Arkansas Democrat-Gazette

More autonomous cars on the road

Amnon Shashua CEO Mobileye

- Interviewe­d by Tom Krisher. Edited for clarity and length.

Five years ago, tech and auto companies thought they were about to put self-driving robotaxis on the street to carry passengers without a human driver.

Then an Uber autonomous test vehicle hit and killed a pedestrian in Arizona.

Yet the technology is moving ahead, says Amnon Shashua, co-founder and CEO of Mobileye, which has pioneered partially automated driver-assist systems and fully autonomous technology.

Shashua talked with The Associated Press about the next steps toward autonomous vehicles.

With problems at Cruise and recalls of Tesla’s partially automated driving systems, what do you see as the future of autonomous vehicles?

I would frame it as three stories. The first one is about safety. Today you have a front-facing camera, sometimes the front-facing radar. There are functions that enable accident avoidance. You can take safety to a much higher degree by having multiple cameras around the car and provide a much higher level of safety. An accident would be very rare. The second story is to add more redundant sensors like a front-facing lidar (laser), like imaging radars and start enabling an eyes-off (the road) system so it’s hands-free, hands-off (the steering wheel). You are allowed legally not to pay attention and not to be responsibl­e for driving on certain roads. It could start from highways and then add secondary roads... Then comes this third story. This is the robotaxi where there’s no driver, and we are utilizing the car to a much higher level and enable moving people like Uber and Lyft at a much more efficient, economical state because you don’t have a driver.

When do you see a lot of fully autonomous vehicles on the roads?

If you look at the success of Waymo, its challenge is not technologi­cal. It’s more about how to scale and build a business. Deployment of these kinds of robotaxis is slower than originally expected five years ago. But it is something that is really, really happening. Mobileye is working with Volkswagen on the ID. Buzz (van) to start deploying thousands of such vehicles in 2026.

Will Mobileye be responsibl­e legally for the eyes-off system, or is the automaker?

If a driver works on a smartphone and there is an accident, you cannot come to the driver and say you are responsibl­e, because I allowed you to do something else. So this means that the bar in terms of performanc­e of the system ... should be very high, much higher than human statistics.

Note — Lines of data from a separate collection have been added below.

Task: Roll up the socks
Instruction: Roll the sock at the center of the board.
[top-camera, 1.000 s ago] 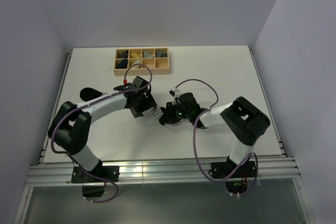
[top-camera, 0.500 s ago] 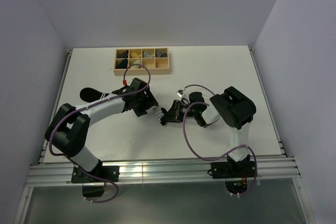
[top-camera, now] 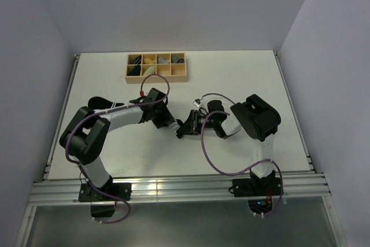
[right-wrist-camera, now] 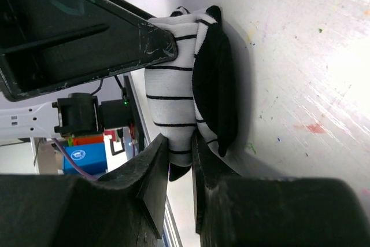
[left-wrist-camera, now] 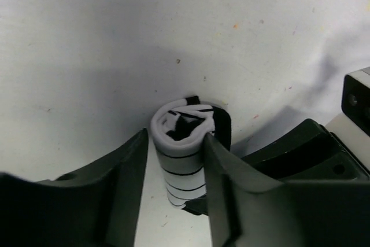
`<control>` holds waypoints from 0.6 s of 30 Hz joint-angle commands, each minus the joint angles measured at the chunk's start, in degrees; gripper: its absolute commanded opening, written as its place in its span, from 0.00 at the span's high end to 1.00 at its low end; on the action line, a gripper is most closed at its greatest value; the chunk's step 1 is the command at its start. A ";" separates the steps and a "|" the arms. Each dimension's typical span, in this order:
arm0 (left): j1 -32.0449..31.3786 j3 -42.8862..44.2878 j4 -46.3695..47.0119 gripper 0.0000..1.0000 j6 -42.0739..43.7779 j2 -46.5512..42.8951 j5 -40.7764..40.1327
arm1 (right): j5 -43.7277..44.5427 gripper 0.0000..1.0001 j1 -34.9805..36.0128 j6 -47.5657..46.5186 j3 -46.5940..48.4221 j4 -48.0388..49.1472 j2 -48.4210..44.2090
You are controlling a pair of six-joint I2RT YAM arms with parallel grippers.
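Locate socks rolled on desk near its middle. Note left tool clamped across roll, right tool pinching one end. Expect soft, light, springy fabric; grip across full thickness to prevent unrolling.

White scuffed worktop. Plain pale walls at left, far, right edges. Aluminium rails along near edge. Wooden divided box near far edge.
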 commanded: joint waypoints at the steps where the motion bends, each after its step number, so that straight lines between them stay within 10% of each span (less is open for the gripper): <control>1: -0.28 1.49 -0.55 0.55 1.69 1.52 0.19 | 2.10 0.98 -0.17 -3.34 0.22 -7.33 0.65; 8: -1.07 5.08 -5.10 0.99 3.97 2.66 -0.42 | 11.23 0.71 0.18 -13.97 1.10 -23.82 -10.84; 18: -4.58 13.35 -16.01 1.00 7.23 4.77 -9.21 | 44.96 0.49 11.77 -27.42 4.51 -42.66 -29.15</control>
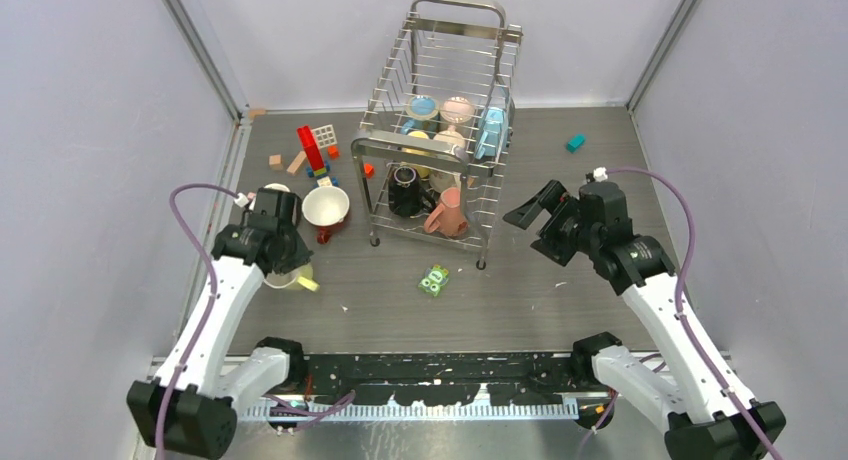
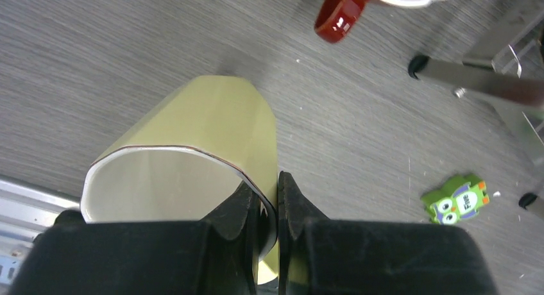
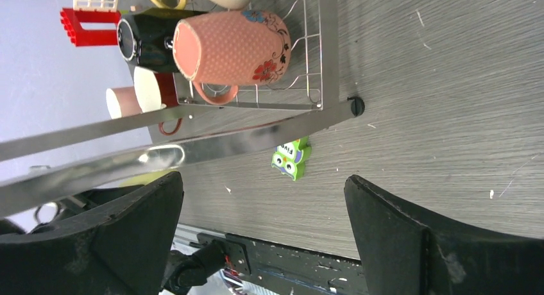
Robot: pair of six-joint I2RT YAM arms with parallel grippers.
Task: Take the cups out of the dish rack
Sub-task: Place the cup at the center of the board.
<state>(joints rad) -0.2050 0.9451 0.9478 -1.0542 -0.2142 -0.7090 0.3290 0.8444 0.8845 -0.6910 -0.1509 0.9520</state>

What do you think of Tesla’s Autopilot and “Full Self-Driving”?

Tesla’s technical capabiliti­es are very high. The question is whether this kind of system powered by only cameras can eventually be an eyes-off. This is where we part ways. We believe that we need additional sensors for redundancy. It’s not just a matter of improving the algorithms, adding more compute. You need to create redundanci­es, from a sensor point of view and from the compute point of view.